A photograph of a watch resting on an open book

How long a time between starting a book, leaving it, and picking it up again would you/do you need before you choose to restart? This is presuming you were enjoying the book and put it down out of necessity (maybe you just didn’t get back to it). In this, the ‘you’ is you yourself rather than people in general.
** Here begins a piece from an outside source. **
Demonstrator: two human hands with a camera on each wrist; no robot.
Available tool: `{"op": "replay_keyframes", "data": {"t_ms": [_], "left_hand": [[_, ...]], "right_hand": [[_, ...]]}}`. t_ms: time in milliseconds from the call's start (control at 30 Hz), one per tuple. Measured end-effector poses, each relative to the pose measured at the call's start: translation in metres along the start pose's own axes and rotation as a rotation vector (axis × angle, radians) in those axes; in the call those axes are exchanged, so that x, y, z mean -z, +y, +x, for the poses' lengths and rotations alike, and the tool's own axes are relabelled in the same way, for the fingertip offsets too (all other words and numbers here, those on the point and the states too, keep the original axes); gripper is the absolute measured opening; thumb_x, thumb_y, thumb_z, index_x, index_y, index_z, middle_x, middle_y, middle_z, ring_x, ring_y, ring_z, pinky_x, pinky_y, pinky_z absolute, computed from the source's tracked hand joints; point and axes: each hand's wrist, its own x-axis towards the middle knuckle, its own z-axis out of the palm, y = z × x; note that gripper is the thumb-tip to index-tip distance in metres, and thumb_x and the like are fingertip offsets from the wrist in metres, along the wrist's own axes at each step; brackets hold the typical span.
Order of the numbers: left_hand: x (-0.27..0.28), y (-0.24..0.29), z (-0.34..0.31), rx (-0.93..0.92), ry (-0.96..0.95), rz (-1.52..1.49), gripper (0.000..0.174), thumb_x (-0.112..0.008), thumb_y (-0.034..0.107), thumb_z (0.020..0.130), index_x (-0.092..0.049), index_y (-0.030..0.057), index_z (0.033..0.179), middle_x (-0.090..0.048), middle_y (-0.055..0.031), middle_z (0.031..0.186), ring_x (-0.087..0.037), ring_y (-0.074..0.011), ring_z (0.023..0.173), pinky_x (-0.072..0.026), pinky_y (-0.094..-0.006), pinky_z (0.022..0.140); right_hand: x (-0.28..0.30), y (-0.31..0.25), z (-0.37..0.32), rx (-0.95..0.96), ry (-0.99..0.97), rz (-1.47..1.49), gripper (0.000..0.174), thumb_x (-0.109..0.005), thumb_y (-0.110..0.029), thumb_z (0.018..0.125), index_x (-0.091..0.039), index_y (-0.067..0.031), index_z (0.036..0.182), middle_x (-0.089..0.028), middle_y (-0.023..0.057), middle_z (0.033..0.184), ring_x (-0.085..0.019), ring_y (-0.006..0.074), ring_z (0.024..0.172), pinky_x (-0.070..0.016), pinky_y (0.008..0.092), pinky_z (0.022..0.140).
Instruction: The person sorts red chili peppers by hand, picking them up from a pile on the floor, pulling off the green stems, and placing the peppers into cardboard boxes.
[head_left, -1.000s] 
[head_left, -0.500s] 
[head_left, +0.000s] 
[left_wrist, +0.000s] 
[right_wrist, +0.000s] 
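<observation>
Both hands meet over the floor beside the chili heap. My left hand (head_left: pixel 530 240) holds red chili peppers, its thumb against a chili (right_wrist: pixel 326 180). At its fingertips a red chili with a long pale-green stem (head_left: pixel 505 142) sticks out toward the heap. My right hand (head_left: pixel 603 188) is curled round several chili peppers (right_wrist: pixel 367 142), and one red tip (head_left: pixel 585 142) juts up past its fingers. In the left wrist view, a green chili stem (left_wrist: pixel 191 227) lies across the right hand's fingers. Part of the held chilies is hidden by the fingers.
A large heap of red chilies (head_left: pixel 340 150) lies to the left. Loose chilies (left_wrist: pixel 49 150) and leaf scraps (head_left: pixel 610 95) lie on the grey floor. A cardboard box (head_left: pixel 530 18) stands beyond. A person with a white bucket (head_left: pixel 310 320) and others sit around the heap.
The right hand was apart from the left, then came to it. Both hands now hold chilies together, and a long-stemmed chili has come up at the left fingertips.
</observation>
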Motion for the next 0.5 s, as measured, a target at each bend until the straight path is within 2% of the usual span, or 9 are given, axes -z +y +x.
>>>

From my experience so far, a fair amount of time needs to have passed between putting down the book and restarting it. If attempts are being made to continue it can make it more difficult; just continuing the book, to me, means having only really read the latter part or so on, two distinct reading periods creating the effect of reading two books.

A restart after a long time feels right to me because by then I’ve forgotten enough to feel that it would be an entirely new read. I view the decision in the context of reviewing – I won’t have done the book or author justice, I won’t have had as good an experience, if I just continue. I’ve found restarting too soon adds up to wasted time – it’s the extreme reverse of ‘sunk cost’ and effectively just creates a variation on a theme.

Sunk cost comes into it for me, though, and so whilst I may restart, I have to be far enough away in time for that to really work. I kind of have to get away from my own imposed ideal.

What has been your experience?

 
Kate Chopin’s The Awakening: Rings, Umbrellas, And Possession

Book cover

They say re-reading shows you things you didn’t notice before. Whilst I was searching through The Awakening for mentions of the theme I wanted to write about, I read the following from the start of the book:

“You are burnt beyond recognition,” he added, looking at his wife as one looks at a valuable piece of personal property which has suffered some damage. She held up her hands, strong, shapely hands, and surveyed them critically, drawing up her fawn sleeves above the wrists. Looking at them reminded her of her rings, which she had given to her husband before leaving for the beach. She silently reached out to him, and he, understanding, took the rings from his vest pocket and dropped them into her open palm.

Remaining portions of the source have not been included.